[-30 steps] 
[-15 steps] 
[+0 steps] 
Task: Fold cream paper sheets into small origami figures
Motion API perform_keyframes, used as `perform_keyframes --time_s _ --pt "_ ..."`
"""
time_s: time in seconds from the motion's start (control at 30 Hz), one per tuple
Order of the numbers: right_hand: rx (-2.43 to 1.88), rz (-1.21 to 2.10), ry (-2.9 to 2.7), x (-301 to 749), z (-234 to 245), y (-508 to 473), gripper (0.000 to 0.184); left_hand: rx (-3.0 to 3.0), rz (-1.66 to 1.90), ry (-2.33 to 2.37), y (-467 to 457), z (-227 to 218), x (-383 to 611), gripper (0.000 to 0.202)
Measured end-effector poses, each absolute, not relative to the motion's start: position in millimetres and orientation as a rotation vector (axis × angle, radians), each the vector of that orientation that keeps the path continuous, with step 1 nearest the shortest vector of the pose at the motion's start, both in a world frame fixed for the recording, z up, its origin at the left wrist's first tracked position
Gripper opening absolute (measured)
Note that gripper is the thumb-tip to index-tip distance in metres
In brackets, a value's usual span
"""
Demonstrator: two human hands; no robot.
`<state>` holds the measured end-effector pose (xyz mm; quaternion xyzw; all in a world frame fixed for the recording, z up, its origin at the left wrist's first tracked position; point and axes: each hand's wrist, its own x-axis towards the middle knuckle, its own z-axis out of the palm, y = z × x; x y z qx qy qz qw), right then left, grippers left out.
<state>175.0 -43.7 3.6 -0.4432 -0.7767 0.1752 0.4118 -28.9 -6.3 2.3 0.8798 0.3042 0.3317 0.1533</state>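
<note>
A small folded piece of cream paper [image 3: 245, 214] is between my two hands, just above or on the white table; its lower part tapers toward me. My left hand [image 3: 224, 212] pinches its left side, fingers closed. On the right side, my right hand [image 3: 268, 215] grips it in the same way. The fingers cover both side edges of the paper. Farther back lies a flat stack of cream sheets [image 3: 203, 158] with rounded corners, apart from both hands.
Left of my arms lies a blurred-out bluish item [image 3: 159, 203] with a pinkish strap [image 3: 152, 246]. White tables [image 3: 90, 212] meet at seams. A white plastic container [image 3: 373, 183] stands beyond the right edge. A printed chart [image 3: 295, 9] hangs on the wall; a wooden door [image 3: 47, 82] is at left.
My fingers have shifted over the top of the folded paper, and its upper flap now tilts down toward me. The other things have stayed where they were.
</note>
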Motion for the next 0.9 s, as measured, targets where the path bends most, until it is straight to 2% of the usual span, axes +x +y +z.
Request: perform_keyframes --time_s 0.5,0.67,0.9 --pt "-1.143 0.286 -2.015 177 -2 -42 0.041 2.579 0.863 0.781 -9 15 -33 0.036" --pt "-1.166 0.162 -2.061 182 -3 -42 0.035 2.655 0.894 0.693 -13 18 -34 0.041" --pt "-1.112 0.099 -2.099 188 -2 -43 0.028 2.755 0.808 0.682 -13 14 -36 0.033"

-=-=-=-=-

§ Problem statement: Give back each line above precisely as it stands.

§ Exercise solution:
[-30 steps] 
[-15 steps] 
[+0 steps] 
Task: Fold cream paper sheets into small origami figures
Motion API perform_keyframes, used as `perform_keyframes --time_s _ --pt "_ ..."`
"""
time_s: time in seconds from the motion's start (control at 30 Hz), one per tuple
Order of the numbers: right_hand: rx (-2.43 to 1.88), rz (-1.21 to 2.10), ry (-2.9 to 2.7), x (-301 to 749), z (-234 to 245), y (-508 to 473), gripper (0.000 to 0.184); left_hand: rx (-3.0 to 3.0), rz (-1.66 to 1.90), ry (-2.33 to 2.37), y (-467 to 457), z (-227 to 218), x (-383 to 611), gripper (0.000 to 0.202)
Measured end-effector poses, each absolute, not relative to the motion's start: position in millimetres and orientation as a rotation vector (axis × angle, radians), each the vector of that orientation that keeps the path continuous, with step 1 nearest the shortest vector of the pose at the motion's start, both in a world frame fixed for the recording, z up, its origin at the left wrist's first tracked position
Gripper opening absolute (measured)
Note that gripper is the thumb-tip to index-tip distance in metres
In brackets, a value's usual span
"""
Demonstrator: two human hands; no robot.
`<state>` holds the measured end-effector pose (xyz mm; quaternion xyzw; all in a world frame fixed for the recording, z up, its origin at the left wrist's first tracked position; point and axes: each hand's wrist, its own x-axis towards the middle knuckle, its own z-axis out of the palm, y = z × x; x y z qx qy qz qw), right then left, grippers left out.
<state>175.0 -43.7 3.6 -0.4432 -0.7767 0.1752 0.4118 -28.9 -6.3 2.3 0.8798 0.3042 0.3317 0.1533</state>
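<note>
A small folded piece of cream paper [image 3: 245, 214] is between my two hands, just above or on the white table; its lower part tapers toward me. My left hand [image 3: 224, 212] pinches its left side, fingers closed. On the right side, my right hand [image 3: 268, 215] grips it in the same way. The fingers cover both side edges of the paper. Farther back lies a flat stack of cream sheets [image 3: 203, 158] with rounded corners, apart from both hands.
Left of my arms lies a blurred-out bluish item [image 3: 159, 203] with a pinkish strap [image 3: 152, 246]. White tables [image 3: 90, 212] meet at seams. A white plastic container [image 3: 373, 183] stands beyond the right edge. A printed chart [image 3: 295, 9] hangs on the wall; a wooden door [image 3: 47, 82] is at left.
My fingers have shifted over the top of the folded paper, and its upper flap now tilts down toward me. The other things have stayed where they were.
</note>
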Motion for the next 0.9 s, as measured, targets where the path bends most, until it is straight to 2% of the usual span, axes +x +y +z.
Request: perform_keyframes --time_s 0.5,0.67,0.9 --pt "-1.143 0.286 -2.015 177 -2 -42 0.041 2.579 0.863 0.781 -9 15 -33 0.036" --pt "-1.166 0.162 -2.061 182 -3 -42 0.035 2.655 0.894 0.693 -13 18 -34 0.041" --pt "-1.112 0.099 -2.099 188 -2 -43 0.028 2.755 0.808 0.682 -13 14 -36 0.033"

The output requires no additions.